Why this works: features with low variance (consistent behaviour) have a small std, so even a small deviation produces a large normalised distance. Consistent features are effectively weighted more heavily.

Converting distances to confidence

Distances are converted to confidence percentages using scaled softmax:

confidence[i] = exp(−scale × distance[i]) / sum(exp(−scale × distance[j]) for all j)

The negative sign means smaller distances → higher confidence. The softmax ensures all confidences sum to 100%.

The scale factor (default: 2.0) is configurable per modality via the Admin Panel. A higher value sharpens the separation — the best match receives a larger share of confidence relative to second-best. A lower value produces a flatter distribution when profiles are close together.


Face Recognition

Feature extraction

A TinyFace model detects 68 facial landmarks. 16 geometric ratios are computed from these landmarks (eye widths, nose proportions, mouth width, inter-feature distances), all normalised by face size to remove scale dependence.

Matching: cosine similarity

The similarity between an enrolment vector e and a sample vector s is:

similarity = (e · s) / (|e| × |s|)

A similarity of 1.0 means the vectors point in exactly the same direction (identical features).
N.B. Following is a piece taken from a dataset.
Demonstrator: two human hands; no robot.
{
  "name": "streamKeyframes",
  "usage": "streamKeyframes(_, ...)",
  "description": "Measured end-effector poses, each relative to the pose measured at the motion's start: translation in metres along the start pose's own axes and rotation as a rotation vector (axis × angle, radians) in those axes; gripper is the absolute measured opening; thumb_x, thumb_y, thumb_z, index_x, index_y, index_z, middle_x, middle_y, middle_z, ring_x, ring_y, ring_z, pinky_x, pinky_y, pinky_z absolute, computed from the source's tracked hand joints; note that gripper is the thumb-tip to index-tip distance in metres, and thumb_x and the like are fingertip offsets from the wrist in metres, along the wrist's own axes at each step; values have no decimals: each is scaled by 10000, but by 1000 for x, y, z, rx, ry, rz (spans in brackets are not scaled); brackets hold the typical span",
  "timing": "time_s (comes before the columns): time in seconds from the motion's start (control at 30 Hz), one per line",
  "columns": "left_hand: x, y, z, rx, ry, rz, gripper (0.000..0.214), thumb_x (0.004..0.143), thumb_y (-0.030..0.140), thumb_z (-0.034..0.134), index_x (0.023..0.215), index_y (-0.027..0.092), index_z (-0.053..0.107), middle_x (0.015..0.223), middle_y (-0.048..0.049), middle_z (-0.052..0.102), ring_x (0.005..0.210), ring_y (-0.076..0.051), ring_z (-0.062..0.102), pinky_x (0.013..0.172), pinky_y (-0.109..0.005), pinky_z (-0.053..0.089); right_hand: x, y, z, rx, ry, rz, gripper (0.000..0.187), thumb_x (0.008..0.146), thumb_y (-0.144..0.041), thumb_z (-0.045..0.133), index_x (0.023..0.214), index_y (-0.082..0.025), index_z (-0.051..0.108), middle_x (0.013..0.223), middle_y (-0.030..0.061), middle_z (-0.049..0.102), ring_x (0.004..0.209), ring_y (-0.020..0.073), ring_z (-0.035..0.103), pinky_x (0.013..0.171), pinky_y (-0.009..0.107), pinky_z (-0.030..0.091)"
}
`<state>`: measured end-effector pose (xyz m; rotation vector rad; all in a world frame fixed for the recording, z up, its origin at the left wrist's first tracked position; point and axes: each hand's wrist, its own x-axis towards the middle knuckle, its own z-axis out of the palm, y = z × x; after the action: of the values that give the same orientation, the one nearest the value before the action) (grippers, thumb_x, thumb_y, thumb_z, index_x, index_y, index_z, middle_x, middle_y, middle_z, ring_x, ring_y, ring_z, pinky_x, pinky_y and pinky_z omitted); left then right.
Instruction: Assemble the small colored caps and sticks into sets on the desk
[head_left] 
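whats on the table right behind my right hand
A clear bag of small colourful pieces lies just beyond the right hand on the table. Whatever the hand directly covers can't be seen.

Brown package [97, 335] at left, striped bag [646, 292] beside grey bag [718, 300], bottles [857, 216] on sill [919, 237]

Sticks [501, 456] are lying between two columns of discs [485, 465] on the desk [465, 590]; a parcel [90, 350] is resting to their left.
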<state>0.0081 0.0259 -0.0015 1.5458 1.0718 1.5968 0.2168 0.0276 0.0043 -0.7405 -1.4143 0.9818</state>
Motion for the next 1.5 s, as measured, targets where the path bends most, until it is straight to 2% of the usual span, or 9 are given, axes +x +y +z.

A similarity of 0.0 means they are orthogonal (completely different).

Similarities are normalised so they sum to 100% confidence across all enrolled profiles.


Voice Biometrics

Feature extraction

The browser records audio and computes a short-time Fourier transform (STFT) to produce a spectrogram. From the spectrogram, Mel-Frequency Cepstral Coefficients (MFCCs) are extracted per frame — 13 coefficients capturing the spectral envelope of the voice.

The enrolment profile is the mean MFCC vector across all frames of the recording.

Matching: cosine similarity

Identification uses the same cosine similarity formula as face recognition, applied to the 13-element MFCC vectors.


Signature Dynamics

Feature extraction

Six scalar features are extracted from the stroke data:

Feature How computed
Duration end_time − start_time in seconds
Path length Sum of Euclidean distances between consecutive points, normalised by canvas diagonal
Average velocity path_length / duration
Peak velocity Maximum instantaneous speed between consecutive points
Stroke count Number of pen-down events (mouse/touch down without up)
Direction-change rate Count of direction reversals per second of drawing time

Matching: weighted Euclidean distance

Features are normalised per dimension, then combined:

distance = sqrt( sum over all features of  w[i] × ((sample[i] − profile[i]) / scale[i])² )

where scale[i] is a per-feature normalisation constant tuned to the expected range of each measurement, and w[i] is a feature weight (all currently equal). Distances are converted to confidence using softmax.